Brennglas Pandemie
Aufgeblättert: »Hotel Castoria« von Daniel Bendix
Von Lore Graf
Sie müssen sich ziemlich wundern, in was für einem Kaff sie hier gelandet sind.« In der brandenburgischen Provinz lernen an einer privaten Hochschule Studierende aus dem Globalen Süden. In Daniel Bendix’ Debütroman »Hotel Castoria« verschlägt es in dieses beschauliche Dorf ohne Handynetz, umgeben von Seen und Feldern, auch einen jungen deutschen Dozenten der internationalen Beziehungen für eine neue Stelle. Er beginnt ein skizzenhaftes und atmosphärisches Tagebuch. Mit Erstaunen über die skurrile Welt, in die er da geraten ist, führt uns Bendix’ Protagonist durch das scheinbar harmonische Zusammenleben, inklusive wöchentlicher »Andacht im Schatten des Kreuzes« an der christlich ausgerichteten Universität.

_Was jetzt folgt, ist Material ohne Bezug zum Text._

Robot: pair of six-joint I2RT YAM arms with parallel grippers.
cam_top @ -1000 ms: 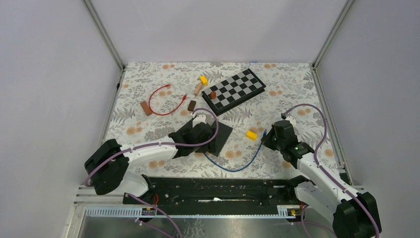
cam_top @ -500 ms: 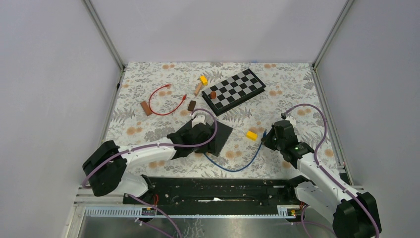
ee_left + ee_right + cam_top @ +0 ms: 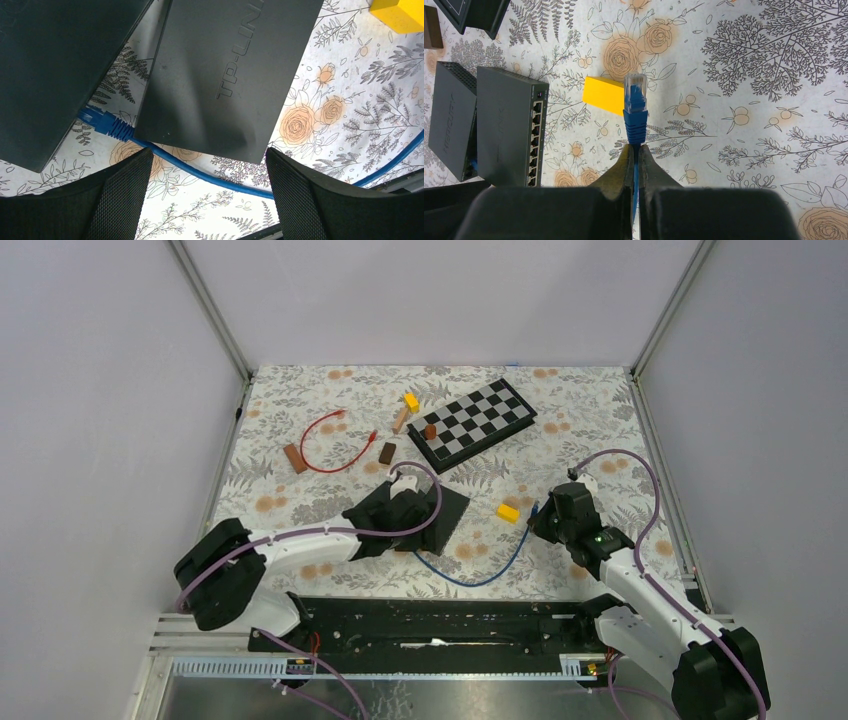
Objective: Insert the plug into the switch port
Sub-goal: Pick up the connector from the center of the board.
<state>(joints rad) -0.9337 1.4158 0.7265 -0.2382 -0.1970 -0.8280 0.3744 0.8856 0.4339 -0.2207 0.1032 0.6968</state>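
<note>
Your right gripper (image 3: 634, 151) is clamped on the single blue cable (image 3: 487, 578) just behind its plug (image 3: 635, 95). The plug sticks out past the fingertips, clear of any port. In the right wrist view its tip overlaps one of two yellow blocks (image 3: 604, 95) on the flowered bench (image 3: 590, 440).

To the left of that block sit two dark switches, side by side. The TP-LINK switch (image 3: 504, 130) turns a single row of ports toward the plug and is well apart from it. The MERCURY switch (image 3: 449, 125) lies just beyond it. From the right gripper the cable loops along the bench, passes under the corner of the TP-LINK switch, and its other plug (image 3: 107, 123) meets the edge of the MERCURY switch.

Your left gripper (image 3: 209, 159) hangs over the TP-LINK switch with its jaws spread wide, one finger (image 3: 125, 200) on either side of the near corner. It grips nothing.

Farther out the bench carries:
- One chessboard (image 3: 480, 418), with one brown block (image 3: 430, 431) resting on it.
- The second yellow block (image 3: 411, 401) and one tan block (image 3: 401, 420), just beside the board's left corner.
- One red cable (image 3: 318, 440), curled at the left.
- Two more brown blocks, one (image 3: 294, 458) at the red cable's left and one (image 3: 388, 452) at its right end.

That makes three brown blocks, two yellow and one tan.
</note>
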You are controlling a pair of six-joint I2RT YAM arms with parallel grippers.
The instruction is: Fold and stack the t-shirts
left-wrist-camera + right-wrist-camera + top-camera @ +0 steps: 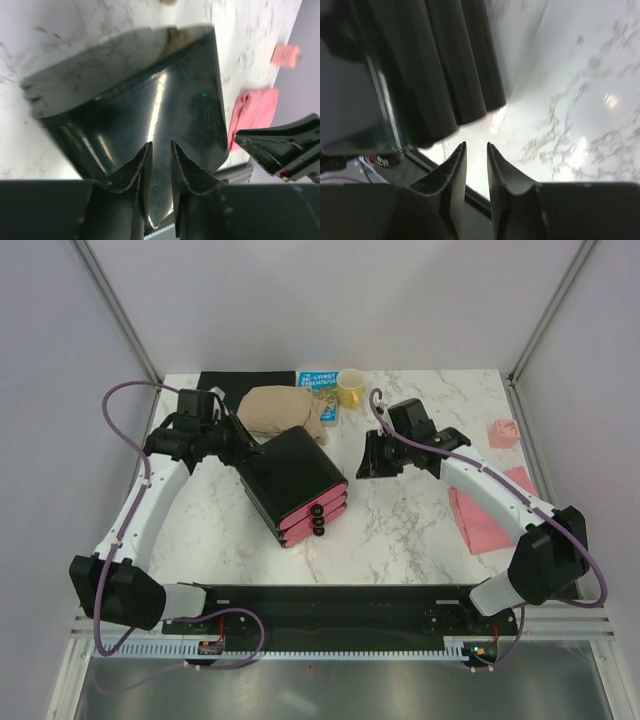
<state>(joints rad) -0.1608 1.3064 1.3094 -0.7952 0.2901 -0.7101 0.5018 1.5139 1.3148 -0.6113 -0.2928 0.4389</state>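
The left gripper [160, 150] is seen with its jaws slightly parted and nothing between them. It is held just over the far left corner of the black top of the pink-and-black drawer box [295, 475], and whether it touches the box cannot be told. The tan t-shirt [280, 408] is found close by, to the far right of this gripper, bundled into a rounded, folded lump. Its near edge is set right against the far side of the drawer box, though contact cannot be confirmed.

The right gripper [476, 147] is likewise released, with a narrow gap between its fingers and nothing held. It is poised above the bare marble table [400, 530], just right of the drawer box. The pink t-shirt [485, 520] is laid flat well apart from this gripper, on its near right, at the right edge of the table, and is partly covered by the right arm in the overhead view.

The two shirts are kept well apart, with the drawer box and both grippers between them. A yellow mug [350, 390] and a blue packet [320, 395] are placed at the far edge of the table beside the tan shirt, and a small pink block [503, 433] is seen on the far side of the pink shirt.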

Dass die Harmonie Risse hat, merkt er, als er allmählich die Perspektive seiner Schützlinge auf das Leben in Deutschland sowie die miesen Arbeitsbedingungen ihrer Nebenjobs kennenlernt. Währenddessen hält die Pandemie Einzug. Bendix, selbst Sozialwissenschaftler, hat mit seiner Erzählung, in der koloniale Verhältnisse, neoliberale Ausbeutung und deutsche Hochschule aufeinander prallen, eine Art ethnografischen Roman vorgelegt. Eindrücklich sind besonders die Passagen, in denen die Studierenden in Form von eingereichten Praktikumsberichten schildern, wie sie ihre Arbeit bei McDonald’s, im Altersheim oder in der Fleischfabrik erleben und welche globalen Bezüge sie darin finden. So teilen sie mit ihrem Dozenten, aber auch mit uns Leser*innen, worüber sie sich in Deutschland kräftig wundern. Ein kurzweiliger, aber dennoch nachdenklicher Roman.
Daniel Bendix: Hotel Castoria. Klak Verlag, Berlin 2024. 192 Seiten, 20 EUR.